Y by Loppukilpailija, stroller, MNJ2357, Gaussian_cyber, Superguy, Adventure10, Mango247

The main idea to stroller's solution is to attempt to lift the local conditions, $P(u_p) \equiv v_p \pmod p$ where $u_p,v_p$ are integers satisfying $u_p^k , v_p^m \equiv 1 \pmod p$ , into a global condition $p \mid P(x) - y$ for some numbers $x,y$ to deduce that $P(x) - y = 0$ since it cannot have infinitely many distinct prime factors. For instance if $k = m = 1$ , then we can simply choose $x = y = 1$ . The problem comes when $k$ and $m$ are larger than $2$ and one cannot find any integer $x$ such that $x^k \equiv 1 \pmod p$ for infinitely many primes $p$ where $x \not = 1$ . As indicated in stroller's solution, we should bring in the complex primitive roots of unity $\omega_k$ and $\omega_m$ . For simplicity, I will just assume $m = k$ .

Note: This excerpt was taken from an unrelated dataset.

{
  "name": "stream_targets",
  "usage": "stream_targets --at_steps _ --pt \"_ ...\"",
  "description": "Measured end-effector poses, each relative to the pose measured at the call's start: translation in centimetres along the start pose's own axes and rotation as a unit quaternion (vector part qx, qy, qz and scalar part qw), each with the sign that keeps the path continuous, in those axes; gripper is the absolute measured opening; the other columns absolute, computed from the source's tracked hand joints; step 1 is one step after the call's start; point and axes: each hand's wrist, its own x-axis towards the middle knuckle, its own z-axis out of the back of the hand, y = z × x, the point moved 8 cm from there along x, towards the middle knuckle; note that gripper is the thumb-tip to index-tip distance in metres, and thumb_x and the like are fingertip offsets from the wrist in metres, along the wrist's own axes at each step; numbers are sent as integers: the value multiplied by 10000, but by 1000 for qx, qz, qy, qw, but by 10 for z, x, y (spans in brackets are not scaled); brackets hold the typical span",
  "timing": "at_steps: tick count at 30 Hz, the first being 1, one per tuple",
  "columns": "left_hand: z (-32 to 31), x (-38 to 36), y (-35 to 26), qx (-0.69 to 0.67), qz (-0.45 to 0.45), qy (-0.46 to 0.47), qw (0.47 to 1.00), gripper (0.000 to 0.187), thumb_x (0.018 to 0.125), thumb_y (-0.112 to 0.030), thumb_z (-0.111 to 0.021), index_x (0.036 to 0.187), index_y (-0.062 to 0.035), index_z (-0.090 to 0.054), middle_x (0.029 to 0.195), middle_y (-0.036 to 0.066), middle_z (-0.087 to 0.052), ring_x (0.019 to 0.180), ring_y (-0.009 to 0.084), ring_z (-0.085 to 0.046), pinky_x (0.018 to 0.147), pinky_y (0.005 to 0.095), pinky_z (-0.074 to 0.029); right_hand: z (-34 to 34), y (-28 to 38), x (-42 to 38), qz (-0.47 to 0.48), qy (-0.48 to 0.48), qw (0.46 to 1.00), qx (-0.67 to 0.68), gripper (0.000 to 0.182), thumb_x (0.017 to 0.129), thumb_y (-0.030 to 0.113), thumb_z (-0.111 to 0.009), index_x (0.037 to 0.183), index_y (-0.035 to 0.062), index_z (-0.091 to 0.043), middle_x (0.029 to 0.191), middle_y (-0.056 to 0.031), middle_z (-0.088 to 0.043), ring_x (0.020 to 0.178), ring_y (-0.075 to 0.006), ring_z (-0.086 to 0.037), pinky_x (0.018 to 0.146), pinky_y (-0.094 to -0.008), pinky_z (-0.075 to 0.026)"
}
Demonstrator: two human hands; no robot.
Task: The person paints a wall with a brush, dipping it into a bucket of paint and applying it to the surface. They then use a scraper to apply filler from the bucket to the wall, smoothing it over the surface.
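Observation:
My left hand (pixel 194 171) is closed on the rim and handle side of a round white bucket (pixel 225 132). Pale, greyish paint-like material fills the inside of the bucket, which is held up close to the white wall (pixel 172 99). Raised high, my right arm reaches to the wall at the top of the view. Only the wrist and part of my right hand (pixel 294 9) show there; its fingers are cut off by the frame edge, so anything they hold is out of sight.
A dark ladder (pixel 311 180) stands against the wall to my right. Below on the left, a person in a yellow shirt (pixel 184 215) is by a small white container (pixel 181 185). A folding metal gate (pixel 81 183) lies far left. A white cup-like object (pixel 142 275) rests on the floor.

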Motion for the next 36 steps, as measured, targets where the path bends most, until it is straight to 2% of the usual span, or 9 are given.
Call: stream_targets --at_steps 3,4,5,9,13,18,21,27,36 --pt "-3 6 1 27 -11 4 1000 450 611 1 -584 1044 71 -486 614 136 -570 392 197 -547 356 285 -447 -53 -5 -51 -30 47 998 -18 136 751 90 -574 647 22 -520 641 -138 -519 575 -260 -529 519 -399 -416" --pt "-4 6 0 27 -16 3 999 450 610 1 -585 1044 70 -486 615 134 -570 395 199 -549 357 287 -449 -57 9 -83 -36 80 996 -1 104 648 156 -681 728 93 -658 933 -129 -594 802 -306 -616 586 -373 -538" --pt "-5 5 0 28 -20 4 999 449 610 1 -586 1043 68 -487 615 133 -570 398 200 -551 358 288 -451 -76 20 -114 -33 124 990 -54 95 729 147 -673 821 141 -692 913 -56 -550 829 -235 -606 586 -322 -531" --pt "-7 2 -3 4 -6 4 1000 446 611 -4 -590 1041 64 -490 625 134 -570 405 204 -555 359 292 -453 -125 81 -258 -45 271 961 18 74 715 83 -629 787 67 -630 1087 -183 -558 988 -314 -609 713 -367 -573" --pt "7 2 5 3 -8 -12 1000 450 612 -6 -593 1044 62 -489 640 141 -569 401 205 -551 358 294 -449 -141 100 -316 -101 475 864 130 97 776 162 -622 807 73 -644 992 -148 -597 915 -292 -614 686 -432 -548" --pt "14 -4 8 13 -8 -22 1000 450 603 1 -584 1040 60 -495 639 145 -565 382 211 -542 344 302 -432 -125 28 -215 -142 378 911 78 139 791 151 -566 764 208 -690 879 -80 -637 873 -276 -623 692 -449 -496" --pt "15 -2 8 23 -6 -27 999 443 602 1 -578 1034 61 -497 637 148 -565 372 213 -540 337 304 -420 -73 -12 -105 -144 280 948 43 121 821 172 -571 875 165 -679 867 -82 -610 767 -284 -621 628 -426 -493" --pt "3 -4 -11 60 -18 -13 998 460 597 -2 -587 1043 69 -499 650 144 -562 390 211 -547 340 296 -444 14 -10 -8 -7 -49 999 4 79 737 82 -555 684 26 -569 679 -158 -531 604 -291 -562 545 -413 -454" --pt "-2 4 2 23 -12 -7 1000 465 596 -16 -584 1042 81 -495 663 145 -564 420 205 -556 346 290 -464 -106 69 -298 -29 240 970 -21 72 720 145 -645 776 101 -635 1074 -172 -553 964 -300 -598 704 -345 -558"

Now there is a natural place (but not the only one!) to do arithmetic with $\omega_k$ . The field $\mathbb{Q}(\omega_k)$ is a number field and so its ring of integers is a Dedekind domain. When working beyond $\mathbb{Z}$ , it is known that we cannot hope for unique factorization of integers to continue to hold. What one can achieve however is unique factorization into ideals, which is a property that Dedekind domains possess (and can also be taken as its defining property) and so makes Dedekind domains a nice place to do arithmetic in. In the case of $\mathbb{Q}(\omega_k)$ , its ring of integers is simply $\mathbb{Z}[\omega_k]$ , which is just sums of $\omega_k^i$ with $\mathbb{Z}$ -coefficients.

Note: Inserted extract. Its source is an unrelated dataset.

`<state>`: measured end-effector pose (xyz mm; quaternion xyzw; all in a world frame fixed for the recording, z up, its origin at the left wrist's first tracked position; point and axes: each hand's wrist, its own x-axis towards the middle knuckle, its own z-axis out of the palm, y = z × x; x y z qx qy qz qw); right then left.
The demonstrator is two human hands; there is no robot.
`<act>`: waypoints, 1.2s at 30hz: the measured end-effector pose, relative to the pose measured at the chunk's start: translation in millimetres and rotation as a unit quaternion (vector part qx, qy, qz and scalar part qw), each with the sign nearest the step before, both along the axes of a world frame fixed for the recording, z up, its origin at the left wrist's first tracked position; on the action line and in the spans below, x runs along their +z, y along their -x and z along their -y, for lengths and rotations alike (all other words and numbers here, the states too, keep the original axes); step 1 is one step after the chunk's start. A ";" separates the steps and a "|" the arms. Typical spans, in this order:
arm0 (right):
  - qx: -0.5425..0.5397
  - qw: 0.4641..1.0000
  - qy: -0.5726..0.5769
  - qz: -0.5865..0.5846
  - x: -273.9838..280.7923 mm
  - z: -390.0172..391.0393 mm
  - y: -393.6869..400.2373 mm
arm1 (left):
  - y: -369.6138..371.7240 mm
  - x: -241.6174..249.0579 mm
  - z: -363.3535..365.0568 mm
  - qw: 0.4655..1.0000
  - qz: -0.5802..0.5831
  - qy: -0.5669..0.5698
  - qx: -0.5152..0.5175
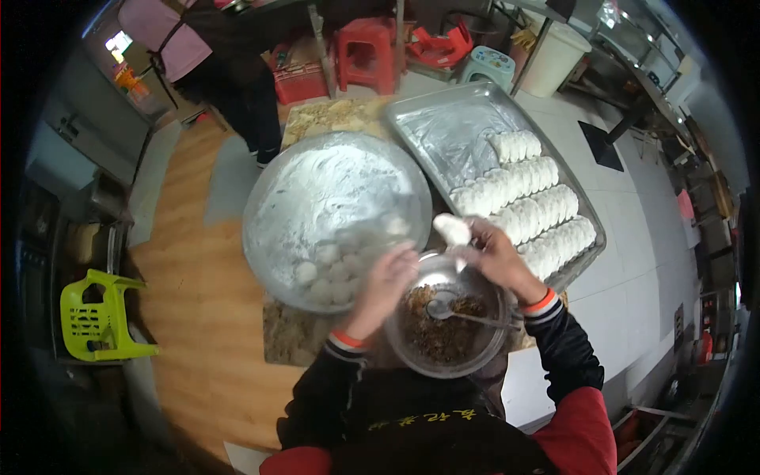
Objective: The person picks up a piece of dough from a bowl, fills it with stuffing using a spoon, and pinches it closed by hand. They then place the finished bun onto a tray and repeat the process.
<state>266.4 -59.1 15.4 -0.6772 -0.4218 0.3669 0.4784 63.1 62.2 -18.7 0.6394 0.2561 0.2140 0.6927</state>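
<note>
My right hand point(492, 255) pinches a white dough piece point(454, 230) above the rim of a metal bowl of dark filling point(443, 340). A spoon point(440, 309) lies in that bowl. My left hand point(389, 277), blurred, is over the right edge of a large floured basin point(317, 178); its fingers are smeared and I cannot make out what they hold. Round dough balls point(326, 277) lie in the lower part of the basin. To the right, a metal tray point(443, 123) bears rows of shaped white dough pieces point(526, 214).
A person point(229, 71) stands at the upper left. Red stools point(366, 55) and a small pale stool point(487, 66) are behind the table. A lime-green chair point(107, 317) is at the left, a white bucket point(558, 59) at the upper right.
</note>
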 end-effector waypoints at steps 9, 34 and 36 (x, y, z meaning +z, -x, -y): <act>-0.350 0.865 -0.019 0.360 -87.6 -66.8 -249.4 | -44.8 -45.1 -90.8 0.855 -0.217 -0.466 -0.068; 0.155 0.942 -0.110 0.277 7.4 -3.8 6.4 | -9.4 7.7 -8.2 0.978 -0.075 -0.142 -0.133; 0.172 0.955 -0.062 0.234 -3.3 14.2 22.0 | -3.6 13.6 7.8 0.957 -0.074 -0.255 -0.114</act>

For a prime $p$ , let $\mathbb{F}_q$ be the smallest field extension of $\mathbb{F}_p$ where you have a primitive $k^{th}$ root of unity. This always exists if say $p \nmid k$ . Then just like how in the usual integers $\mathbb{Z}$ , we have the "reduction mod p" maps from $\mathbb{Z}$ to $\mathbb{F}_p$ , there will exist reduction maps from $\mathbb{Z}[\omega_k]$ to $\mathbb{F}_q$ for each such $q$ where $\omega_k$ is sent to one of the primitive $k^{th}$ roots of unity in $\mathbb{F}_q$ . When $p \nmid k$ , the ideal $(p)$ in $\mathbb{Z}[\omega_k]$ factors as a product of distinct prime ideals $\mathfrak{p}_1 \cdots \mathfrak{p}_g$ . These reduction maps then arise from reducing modulo $\mathfrak{p}_i$ instead of just mod $p$ .

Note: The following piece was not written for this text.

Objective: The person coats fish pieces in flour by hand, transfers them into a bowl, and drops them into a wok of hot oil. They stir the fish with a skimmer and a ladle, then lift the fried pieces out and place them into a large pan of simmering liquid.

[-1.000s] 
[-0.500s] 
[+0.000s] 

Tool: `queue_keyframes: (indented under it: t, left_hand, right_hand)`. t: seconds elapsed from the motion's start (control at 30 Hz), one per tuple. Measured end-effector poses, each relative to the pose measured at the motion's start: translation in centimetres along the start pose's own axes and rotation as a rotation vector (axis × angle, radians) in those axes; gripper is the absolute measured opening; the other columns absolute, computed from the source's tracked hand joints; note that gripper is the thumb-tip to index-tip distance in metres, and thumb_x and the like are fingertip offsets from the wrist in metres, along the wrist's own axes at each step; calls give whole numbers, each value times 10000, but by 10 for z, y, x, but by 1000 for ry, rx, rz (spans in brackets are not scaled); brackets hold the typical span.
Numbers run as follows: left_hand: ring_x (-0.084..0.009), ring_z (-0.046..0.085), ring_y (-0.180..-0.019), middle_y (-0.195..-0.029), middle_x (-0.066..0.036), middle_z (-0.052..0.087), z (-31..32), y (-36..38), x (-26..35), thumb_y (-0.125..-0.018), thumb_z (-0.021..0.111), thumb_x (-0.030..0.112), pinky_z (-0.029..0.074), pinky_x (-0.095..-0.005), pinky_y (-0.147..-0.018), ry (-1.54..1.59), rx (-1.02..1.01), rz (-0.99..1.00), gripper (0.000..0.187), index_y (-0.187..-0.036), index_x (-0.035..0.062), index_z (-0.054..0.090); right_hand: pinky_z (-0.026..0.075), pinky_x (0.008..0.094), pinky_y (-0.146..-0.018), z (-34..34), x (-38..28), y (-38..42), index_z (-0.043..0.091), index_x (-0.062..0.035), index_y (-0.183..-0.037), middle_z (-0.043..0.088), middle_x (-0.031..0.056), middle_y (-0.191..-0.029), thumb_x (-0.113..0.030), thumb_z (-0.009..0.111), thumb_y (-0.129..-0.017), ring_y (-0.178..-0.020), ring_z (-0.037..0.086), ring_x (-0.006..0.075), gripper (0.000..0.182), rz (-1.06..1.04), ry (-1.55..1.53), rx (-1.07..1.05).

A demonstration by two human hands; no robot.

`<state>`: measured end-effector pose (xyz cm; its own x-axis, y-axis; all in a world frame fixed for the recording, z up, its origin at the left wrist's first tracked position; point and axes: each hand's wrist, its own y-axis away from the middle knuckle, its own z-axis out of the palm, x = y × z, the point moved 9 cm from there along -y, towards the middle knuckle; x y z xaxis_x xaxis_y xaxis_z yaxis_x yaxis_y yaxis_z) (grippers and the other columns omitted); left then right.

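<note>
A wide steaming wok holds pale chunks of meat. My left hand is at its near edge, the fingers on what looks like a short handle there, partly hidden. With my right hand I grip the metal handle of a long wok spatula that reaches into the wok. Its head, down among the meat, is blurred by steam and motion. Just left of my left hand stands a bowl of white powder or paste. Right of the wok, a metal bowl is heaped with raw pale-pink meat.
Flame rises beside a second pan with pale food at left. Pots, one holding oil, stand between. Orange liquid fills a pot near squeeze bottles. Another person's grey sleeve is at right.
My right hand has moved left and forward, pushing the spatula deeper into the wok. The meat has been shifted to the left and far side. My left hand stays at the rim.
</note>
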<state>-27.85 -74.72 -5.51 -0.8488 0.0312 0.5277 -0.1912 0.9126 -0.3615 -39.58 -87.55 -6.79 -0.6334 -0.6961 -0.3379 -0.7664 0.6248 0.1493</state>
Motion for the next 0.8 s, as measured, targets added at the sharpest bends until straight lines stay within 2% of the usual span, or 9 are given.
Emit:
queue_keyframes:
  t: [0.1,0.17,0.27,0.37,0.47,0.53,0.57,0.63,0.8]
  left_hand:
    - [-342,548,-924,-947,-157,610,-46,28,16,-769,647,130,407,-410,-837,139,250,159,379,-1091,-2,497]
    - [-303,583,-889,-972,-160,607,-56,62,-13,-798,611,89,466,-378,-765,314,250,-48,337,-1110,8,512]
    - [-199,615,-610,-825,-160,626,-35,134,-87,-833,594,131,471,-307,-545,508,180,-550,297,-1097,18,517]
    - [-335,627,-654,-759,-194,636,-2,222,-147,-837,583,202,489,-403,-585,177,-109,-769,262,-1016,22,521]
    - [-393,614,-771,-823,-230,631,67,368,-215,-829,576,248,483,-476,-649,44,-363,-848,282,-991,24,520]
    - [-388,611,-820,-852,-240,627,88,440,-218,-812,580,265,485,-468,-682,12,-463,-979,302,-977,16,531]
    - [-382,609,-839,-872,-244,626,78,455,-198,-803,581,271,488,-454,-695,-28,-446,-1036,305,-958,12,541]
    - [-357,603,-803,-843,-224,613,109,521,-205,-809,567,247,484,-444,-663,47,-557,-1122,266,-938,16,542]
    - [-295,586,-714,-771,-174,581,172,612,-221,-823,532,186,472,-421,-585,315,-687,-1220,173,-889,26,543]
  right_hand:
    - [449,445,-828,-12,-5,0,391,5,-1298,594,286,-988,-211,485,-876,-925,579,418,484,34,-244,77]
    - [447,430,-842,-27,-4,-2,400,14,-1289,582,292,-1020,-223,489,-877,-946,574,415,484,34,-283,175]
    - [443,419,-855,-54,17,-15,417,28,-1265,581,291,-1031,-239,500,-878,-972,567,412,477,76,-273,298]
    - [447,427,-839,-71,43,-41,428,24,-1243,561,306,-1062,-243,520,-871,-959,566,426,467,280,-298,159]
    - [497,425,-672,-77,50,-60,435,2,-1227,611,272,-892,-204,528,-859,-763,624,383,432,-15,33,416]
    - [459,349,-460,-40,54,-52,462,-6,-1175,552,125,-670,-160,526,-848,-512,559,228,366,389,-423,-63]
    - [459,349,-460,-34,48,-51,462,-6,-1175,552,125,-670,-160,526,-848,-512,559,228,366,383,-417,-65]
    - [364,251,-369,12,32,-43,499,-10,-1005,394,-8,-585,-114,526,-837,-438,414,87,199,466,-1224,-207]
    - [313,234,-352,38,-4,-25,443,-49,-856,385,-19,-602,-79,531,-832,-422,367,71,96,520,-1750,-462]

For example, if we work over the Gaussain integers $\mathbb{Z}[i]$ instead then we are looking at field extensions $\mathbb{F}_q$ where $x^2 = -1$ has a solution. For $p = 3$ , there are no solutions within $\mathbb{F}_3$ itself and so we have to extend to $\mathbb{F}_9$ , the field with $9$ elements. Correspondingly, the element/ideal $(3)$ is prime in $\mathbb{Z}[i]$ and so the map $\mathbb{Z}[i] \to \mathbb{F}_9$ arises from $a + bi \mapsto a \pmod 3 + b \pmod 3 i$ . You can check that there are then $9$ elements just like $\mathbb{F}_9$ . Howeverfor $p = 5$ , within $\mathbb{F}_5$ there is already a solution to $x^2 = -1$ and so $\mathbb{F}_q = \mathbb{F}_5$ . Our map $\mathbb{Z}[i] \to \mathbb{F}_5$ can't be just reducing mod $5$ then as that will give us $25$ elements instead. Instead one should factor $(5) = (2+i)(2-i)$ and then reduce mod $(2+i)$ or $(2-i)$ . Since $x^2 + 1 = 0$ has two solutions in $\mathbb{F}_5$ , there are two possible elements one can map $i$ to and each mod corresponds to one of them.

As a result, we can lift the local conditions to get for each $p \equiv 1 \pmod k$ , there is one prime ideal factor $\mathfrak{p}$ of the ideal $(p)$ that divides $P(\omega_k) - \omega_k^m$ which implies that it must be $0$ by unique factorization of ideals.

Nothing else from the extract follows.